Pour une fois, et ce sera la dernière, Freddy Kapumba a été conduit en voyage. Ce n’était pas dans son intention de se rendre à Bandundu, sa ville natale, pour rendre visite à sa chère Nelly ou pour faire la fête, mais il a été contraint d’y aller, même contre sa volonté. Ce vendredi, le corps de Freddy Kapumba est escorté vers son ultime repos. À Kinshasa, des hommages émouvants lui ont été rendus dans une cathédrale bondée de personnes provenant de divers horizons. Une profonde émotion s’est manifestée! À Bandundu, où d’autres hommages lui ont également été dédiés, le même scénario s’est répété. Freddy est bel et bien parti, mais les hommages se poursuivent.
Fred: frère un jour, frère toujours…
Il est des départs qui arrachent une part de nous. Celui de Fred en fait partie. Inopiné, brutal, déchirant. Comment exprimer la douleur de perdre un frère, pas seulement un ami ou un collègue, mais un vrai frère de cœur, de valeurs, de combats silencieux et de rires éclatants? Fred savait faire le lien, bâtir des ponts entre les uns et les autres. Il avait cette simplicité généreuse, cette disponibilité naturelle qui ne demandait rien mais offrait tout. Il suffisait d’un petit message, et il était là. Présent. Fidèle à son style. L’année dernière -encore-, lors d’un court séjour à Kinshasa, je lui ai juste écrit. Quelques minutes plus tard, il me rappelait: «Donne-moi l’adresse, mpangi, et dis-moi à quelle heure je passe».
Le jour même, il débarquait avec notre cher ami et frère Adélard Obul Okwess. Ils m’ont sorti de ma «tanière», m’extirpant du retrait dans lequel je m’étais installé. On a fait un tour, partagé un repas, levé un verre en toute fraternité. Rien de spectaculaire, juste ce qui fait le sel de la vie: des moments vrais, simples, riches. Fred aimait me taquiner. Il m’appelait «mpangi» ou «homo». Et parfois, en riant, il me lançait: «Yo, oza mungala ya ndenge nini? On dirait mukongo! Et nous éclations de rire, avant de nous enlacer…». Très récemment, aux obsèques du Professeur Mupapa, c’est avec lui que j’échangeais pour avoir des nouvelles. Il était toujours là. Toujours.
Fred était un homme pragmatique, franc et serviable. Il n’aimait pas les détours. Il défendait les siens avec vigueur. Il était de ceux qu’on pouvait appeler à toute heure, pour un conseil, un soutien, un coup de main. Et il répondait toujours présent. Je suis chrétien. Je sais que «la mort est le rendez-vous de tous les vivants» -Ecclésiaste 9:5. Nous sommes tous en route vers ce mystère insondable. Mais, même avec la foi, la mort reste un choc, une surprise, un silence assourdissant.

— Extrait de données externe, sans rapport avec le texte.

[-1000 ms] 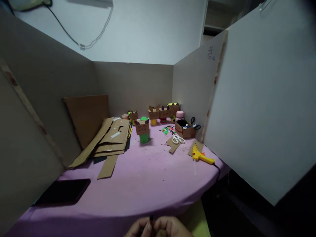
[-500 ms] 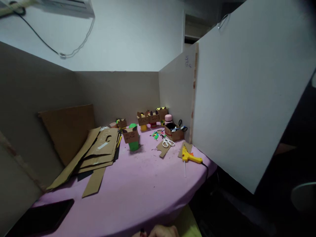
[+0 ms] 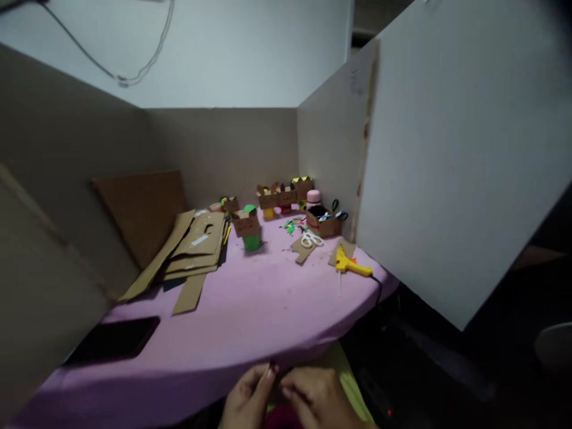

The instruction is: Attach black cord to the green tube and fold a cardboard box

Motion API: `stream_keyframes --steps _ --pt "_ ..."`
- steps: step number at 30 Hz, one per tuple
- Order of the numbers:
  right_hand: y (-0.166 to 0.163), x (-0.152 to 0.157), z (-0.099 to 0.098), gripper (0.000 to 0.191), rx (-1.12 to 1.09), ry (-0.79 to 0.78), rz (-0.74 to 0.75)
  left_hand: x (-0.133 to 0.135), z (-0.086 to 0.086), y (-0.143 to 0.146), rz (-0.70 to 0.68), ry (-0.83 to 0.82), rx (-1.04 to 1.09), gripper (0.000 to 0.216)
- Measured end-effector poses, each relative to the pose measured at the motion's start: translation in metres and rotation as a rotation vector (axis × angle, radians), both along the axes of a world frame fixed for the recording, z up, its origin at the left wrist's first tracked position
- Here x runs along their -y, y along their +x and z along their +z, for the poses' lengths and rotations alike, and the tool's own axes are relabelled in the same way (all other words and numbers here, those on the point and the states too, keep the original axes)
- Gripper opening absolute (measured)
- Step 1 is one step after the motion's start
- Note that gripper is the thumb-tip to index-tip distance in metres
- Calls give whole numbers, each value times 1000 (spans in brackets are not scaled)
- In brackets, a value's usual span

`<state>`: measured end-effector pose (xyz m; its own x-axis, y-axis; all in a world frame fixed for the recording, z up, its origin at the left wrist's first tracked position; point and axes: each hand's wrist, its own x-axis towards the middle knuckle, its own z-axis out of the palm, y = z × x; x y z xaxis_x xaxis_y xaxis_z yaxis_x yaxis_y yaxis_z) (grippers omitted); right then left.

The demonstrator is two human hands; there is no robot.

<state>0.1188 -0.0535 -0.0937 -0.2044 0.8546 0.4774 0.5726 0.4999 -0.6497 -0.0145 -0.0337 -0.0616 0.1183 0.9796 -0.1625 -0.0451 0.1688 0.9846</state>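
My left hand (image 3: pixel 248 394) and my right hand (image 3: pixel 318 394) are close together at the bottom of the view, just below the table's front edge. Thumb and finger of the left are pinched, with a small dark spot at the tips that I cannot make out. The right hand's fingers are curled in, and whatever they might hold is hidden. Beyond them on the table stands a green cup figure (image 3: pixel 251 241) with a cardboard face (image 3: pixel 247 224). A yellow glue gun (image 3: pixel 353 263) lies to the right, near white-handled scissors (image 3: pixel 311 239) on a cardboard scrap (image 3: pixel 302 252).
Stacked cardboard sheets (image 3: pixel 196 253) and a dark tablet-like slab (image 3: pixel 116 339) occupy the left of the pink tablecloth (image 3: pixel 250 298). At the back are several cardboard-faced figures (image 3: pixel 267 198), a pink-lidded jar (image 3: pixel 313 196) and a cardboard box of tools (image 3: pixel 325 226). Grey partitions (image 3: pixel 223 143) surround the table.
The view has tilted down and the table appears higher in it. Both hands now show more fully at the bottom, side by side. The things on the table are unmoved.
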Motion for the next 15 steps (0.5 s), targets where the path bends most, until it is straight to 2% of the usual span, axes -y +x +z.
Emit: stream_keyframes --steps 3,6,11,13,15 --pt "10 12 23 28 51 112 -5 0 2 -4 -23 104 -119 24" --pt "11 11 36 26 150 203 11 2 2 -11 -32 200 -297 20" --pt "4 1 39 30 313 436 89 12 2 -18 -130 275 -538 17" --pt "0 -3 37 32 347 505 165 16 -1 -21 -230 313 -606 18" --pt "-3 -6 37 35 323 495 267 19 -7 -26 -346 333 -604 20"
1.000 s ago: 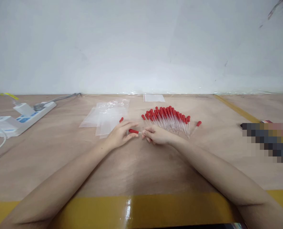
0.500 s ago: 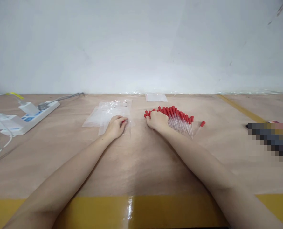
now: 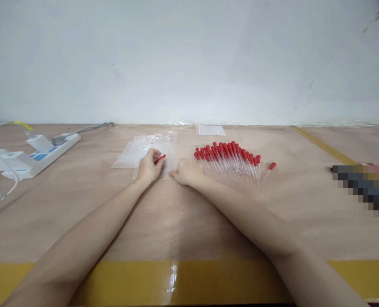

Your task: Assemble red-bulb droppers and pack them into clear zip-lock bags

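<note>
My left hand [image 3: 151, 165] is closed over a pile of clear plastic bags [image 3: 125, 153]. Between its thumb and fingers shows the red end of a dropper [image 3: 160, 159]; the rest of it is hidden. Close by on the right, my right hand [image 3: 189, 171] has its fingers curled at the right edge of the bags. Whatever it may hold is hidden under the hand. A fanned heap of droppers [image 3: 231, 160] with red bulbs and clear stems lies right of my right hand. One single dropper [image 3: 272, 166] lies apart at the heap's right side.
A white power strip [image 3: 55, 151] with plugs and cables lies at the left. Near the wall is a small flat bag with a red edge [image 3: 211, 130]. A pixelated dark object [image 3: 365, 187] is at the right. Yellow tape [image 3: 128, 281] runs along the front edge.
My right hand has moved left from the dropper heap to the bags, uncovering the heap's left end. My left hand has shifted slightly left, and more red shows between its fingers.
</note>
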`<state>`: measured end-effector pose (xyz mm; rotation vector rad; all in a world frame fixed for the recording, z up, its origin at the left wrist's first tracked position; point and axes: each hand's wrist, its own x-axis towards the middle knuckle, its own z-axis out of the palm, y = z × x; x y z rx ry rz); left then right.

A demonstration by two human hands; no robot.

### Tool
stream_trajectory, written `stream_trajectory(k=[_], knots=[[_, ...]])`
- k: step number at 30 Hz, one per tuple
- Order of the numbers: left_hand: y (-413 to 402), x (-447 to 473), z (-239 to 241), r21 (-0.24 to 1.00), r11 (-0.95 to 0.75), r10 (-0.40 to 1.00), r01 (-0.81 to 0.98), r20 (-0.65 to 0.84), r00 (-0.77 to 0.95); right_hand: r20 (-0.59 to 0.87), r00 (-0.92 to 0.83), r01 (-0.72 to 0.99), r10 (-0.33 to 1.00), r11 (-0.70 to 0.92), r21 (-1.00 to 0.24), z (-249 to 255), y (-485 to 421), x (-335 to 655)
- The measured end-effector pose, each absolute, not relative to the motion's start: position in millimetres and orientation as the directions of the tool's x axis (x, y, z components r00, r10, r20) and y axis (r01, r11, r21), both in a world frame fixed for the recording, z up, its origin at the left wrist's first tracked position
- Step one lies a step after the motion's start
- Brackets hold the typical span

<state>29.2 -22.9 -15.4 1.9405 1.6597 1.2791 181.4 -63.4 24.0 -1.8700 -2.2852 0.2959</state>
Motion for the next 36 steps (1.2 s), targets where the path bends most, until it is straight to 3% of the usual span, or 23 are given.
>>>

Elle nous enlève les nôtres, souvent sans préavis. Fred nous quitte. Mais il ne fait que nous précéder. Il laisse un vide. Immense. Que Dieu, le Père des miséricordes, console tous ceux et celles qui sont touchés par cette perte. Qu’Il entoure de Sa paix la famille, les amis, les proches. Et qu’Il nous apprenne, à travers cette épreuve, à aimer encore et encore, à vivre pleinement et à honorer, vivants, ceux qu’Il place sur notre chemin.
Adieu, cher «mpangi»! Adieu, «Sensei»! Tu restes vivant dans nos cœurs!
Ton ami et frère, Fred EMBUMBA
Freddy: une amitié qui dure depuis 35 ans
Ferdinand Kapumba Mabulu, plus qu’un ami, c’était un frère… Nos chemins s’étaient croisés en juillet 1990, à Kinshasa. Ce jour-là, près de 3000 candidats, principalement des nouveaux bacheliers, étaient convoqués à l’amphithéâtre de l’Institut supérieur pédagogique -ISP/Gombe- pour passer le test écrit d’admission à l’ex-Institut supérieur des sciences et techniques de l’information -ISTI.
Était-ce un hasard? Je ne le crois pas. Car, ce jour-là, Freddy était mon voisin dans amphithéâtre. Et tout de suite, il y eut une connexion entre nous deux. Il n’y avait pas encore de téléphoné portables en ce temps-là, mais je ne sais par quelle magie, on décidait de garder contact. Début août 1990, on se retrouve avec Freddy, toujours à l’ISP/Gombe, car on était parmi les 800 candidats retenus pour la seconde phase du test d’admission, c’est-à-dire les épreuves orales. Je fus séduit par son éloquence, pendant que nous faisions la mise en bouche avant de passer devant l’examinateur.
Moi, bègue et de nature introverti, je rencontrai Freddy une personne extravertie et débordant d’énergie. Octobre 1990, nous débutions notre cursus académique à l’ex-ISTI et on se voyait 6 jours sur 7, avec au passage l’élargissement de notre champ d’amitié dont les camarades de promotion tels que: Michel Mukebayi, Achille Kadima, Pascal Amisi, Paulette Kimuntu, Jacqueline Kadiebwe, Agnes Nkoy, Christophe Tito Ndombi, Mamie Ilela, Willian Kalengay, Lèon Awazi Kharomon, Guy Matundu, Gratien Kitambala, Nathalie Katende, Serge Mabaluka, Georges Impote, etc., pour ne citer que ceux-là.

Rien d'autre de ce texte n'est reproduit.